Non profit
quegli unguenti”miracolosi” che uccidono la tigre
Quando la medicina tradizionale attenta alle specie protette
di Redazione

«L’impatto della Cina sulla biodiversità è fortissimo. Bisogna agire in fretta: se non si interviene entro dieci anni forse la tigre sarà solo un ricordo». Massimiliano Rocco è il responsabile dell’Ufficio Traffic italiano, un network creato più di vent’anni fa da WWF e Iucn – Unione mondiale della conservazione per monitorare il commercio internazionale di fauna e flora, un giro d’affari (in parte illegale) che viene considerato secondo solo al traffico di droga e di armi, e regolamentato dalla Convenzione di Washington, la Cites – Convention on international trade in endangered species of wild fauna and flora.
A lui abbiamo chiesto di spiegarci l’impatto della Cina sulla biodiversità. «Oggi la Cina ha una molteplicità di impatti sulla conservazione della biodiversità.
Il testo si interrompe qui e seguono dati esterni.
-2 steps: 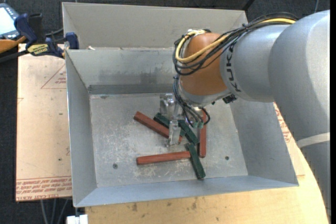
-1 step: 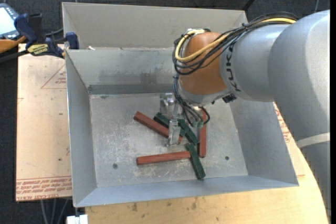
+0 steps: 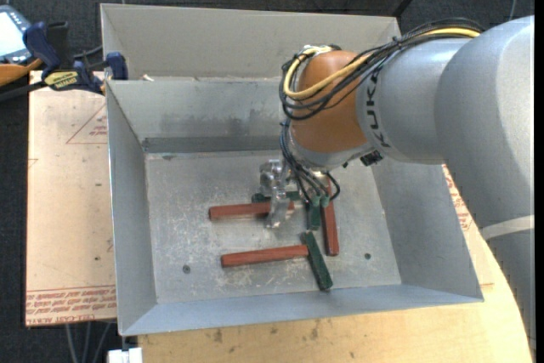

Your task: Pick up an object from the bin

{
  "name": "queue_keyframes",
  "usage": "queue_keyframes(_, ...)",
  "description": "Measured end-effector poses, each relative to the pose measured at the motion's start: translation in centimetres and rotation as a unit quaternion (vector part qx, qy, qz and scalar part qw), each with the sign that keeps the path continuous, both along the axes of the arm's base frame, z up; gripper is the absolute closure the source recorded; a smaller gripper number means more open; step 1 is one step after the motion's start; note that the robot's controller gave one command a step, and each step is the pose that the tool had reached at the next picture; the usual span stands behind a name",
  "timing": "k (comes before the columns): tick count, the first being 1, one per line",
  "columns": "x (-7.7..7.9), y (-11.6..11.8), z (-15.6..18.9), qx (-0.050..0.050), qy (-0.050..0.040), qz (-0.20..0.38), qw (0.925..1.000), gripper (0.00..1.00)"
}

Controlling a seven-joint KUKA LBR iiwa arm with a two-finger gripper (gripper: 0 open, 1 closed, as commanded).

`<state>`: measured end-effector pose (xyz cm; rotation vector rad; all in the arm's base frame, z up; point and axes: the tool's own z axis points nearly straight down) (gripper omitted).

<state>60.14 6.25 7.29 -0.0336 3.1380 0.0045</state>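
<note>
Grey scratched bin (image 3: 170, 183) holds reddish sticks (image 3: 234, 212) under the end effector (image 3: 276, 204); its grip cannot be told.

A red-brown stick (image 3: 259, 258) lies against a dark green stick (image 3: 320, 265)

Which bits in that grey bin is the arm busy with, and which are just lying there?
In hand: gripper; upper red-brown bar under it.
Lying about: lower red-brown bar; right-hand red-brown bar; dark green bar.
</note>
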Motion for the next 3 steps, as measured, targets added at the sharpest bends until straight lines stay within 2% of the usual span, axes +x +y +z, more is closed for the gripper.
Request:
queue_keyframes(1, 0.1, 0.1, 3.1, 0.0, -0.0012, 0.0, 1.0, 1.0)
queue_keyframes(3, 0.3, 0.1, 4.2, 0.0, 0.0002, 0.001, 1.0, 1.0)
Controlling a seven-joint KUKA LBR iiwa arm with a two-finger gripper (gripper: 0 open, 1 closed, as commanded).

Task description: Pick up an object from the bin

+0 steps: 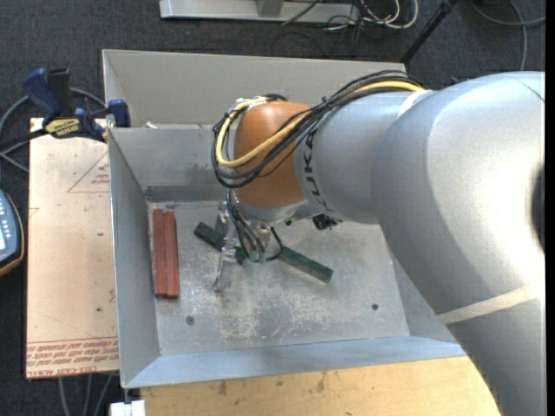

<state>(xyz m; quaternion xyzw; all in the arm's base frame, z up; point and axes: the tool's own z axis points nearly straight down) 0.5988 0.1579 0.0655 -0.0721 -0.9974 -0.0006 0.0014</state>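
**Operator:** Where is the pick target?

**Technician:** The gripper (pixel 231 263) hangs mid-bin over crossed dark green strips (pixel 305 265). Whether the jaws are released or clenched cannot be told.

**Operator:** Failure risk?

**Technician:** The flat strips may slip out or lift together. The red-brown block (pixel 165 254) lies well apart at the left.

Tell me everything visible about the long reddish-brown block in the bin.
The long reddish-brown block looks like wood, with a seam along its length, perhaps two bars side by side. It lies flat on the floor of the grey metal bin, along the foot of the view's left wall, apart from the other things.
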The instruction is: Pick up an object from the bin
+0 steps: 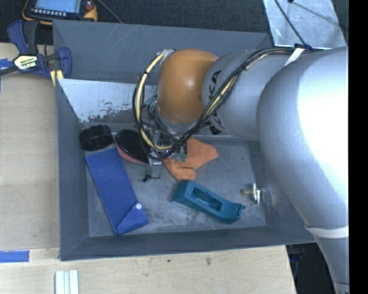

È un grande consumatore di natura. Molte specie animali, dal pangolino alle tartarughe marine, a quelle d’acqua dolce, al cervo nobile (il cui “velluto” che ricopre le corna è uno degli ingredienti di una sorta di Viagra naturale) al piccolo mosco moschifero (dalle cui ghiandole si ricava un profumo) sono richiesti sul mercato sia come alimentari sia per la medicina tradizionale». Una situazione che sta portando alcune specie sull’orlo dell’estinzione: «La tigre, per esempio, le cui ossa sono utilizzate contro l’artrite», continua Rocco, «o il rinoceronte indiano, cacciato per le presunte proprietà medicinali contenute nel corno. C’è poi il consumo di avorio e quindi di elefanti, altra prerogativa cinese e giapponese». «Siamo molto preoccupati per il futuro, per l’impatto sia sui Paesi limitrofi che su altri Paesi, con un potere d’acquisto che sta crescendo nella società cinese».
Oggi commercianti e bracconieri cinesi si recano in Laos, Cambogia, Buthan, Thailandia, India, Birmania per catturare in natura di tutto, tigri comprese. La Cina ha perso la sua sottospecie di tigre, presente fino a pochi anni fa, mentre si era precedentemente estinta la popolazione cinese di tigre siberiana (anche se qualche individuo potrebbe arrivare grazie alla dispersione della popolazione russa al confine con Cina e Corea), il leopardo dell’Amur è quasi estinto, mentre il leopardo delle nevi, il leopardo nebuloso e altre specie di felini utilizzati nella medicina cinese sono in pericolo.
«Poi c’è il risvolto interno», avverte Massimiliano Rocco, «con l’impatto sulla natura di una popolazione sempre crescente, la ricerca di suolo utile per coltivare e di legname ancora oggi utilizzato nei villaggi per cucinare, la produzione di energia, con le grandi dighe costruite sui fiumi, che hanno portato alla probabile estinzione del delfino d’acqua dolce». Come lavora il WWF Traffic per cercare di arginare questa situazione scontrandosi con una cultura e tradizioni millenarie? «Cerchiamo di lavorare su due livelli: il primo culturale, facendo conoscere le alternative di sintesi ai prodotti di derivazione naturale e mettendo in discussione i reali benefici dei prodotti tradizionali, e poi lavorando sull’enforcement. Si è cercato con le autorità cinesi di rafforzare i controlli, tanto che sono quotidiani i sequestri alle dogane di animali vivi e morti. Ma il grande lavoro è di tipo culturale. E purtroppo è un processo lento». «Forse oggi», conclude Rocco, «non abbiamo tutto questo tempo. Se non interveniamo, tra dieci anni la tigre potrebbe essere solo un ricordo».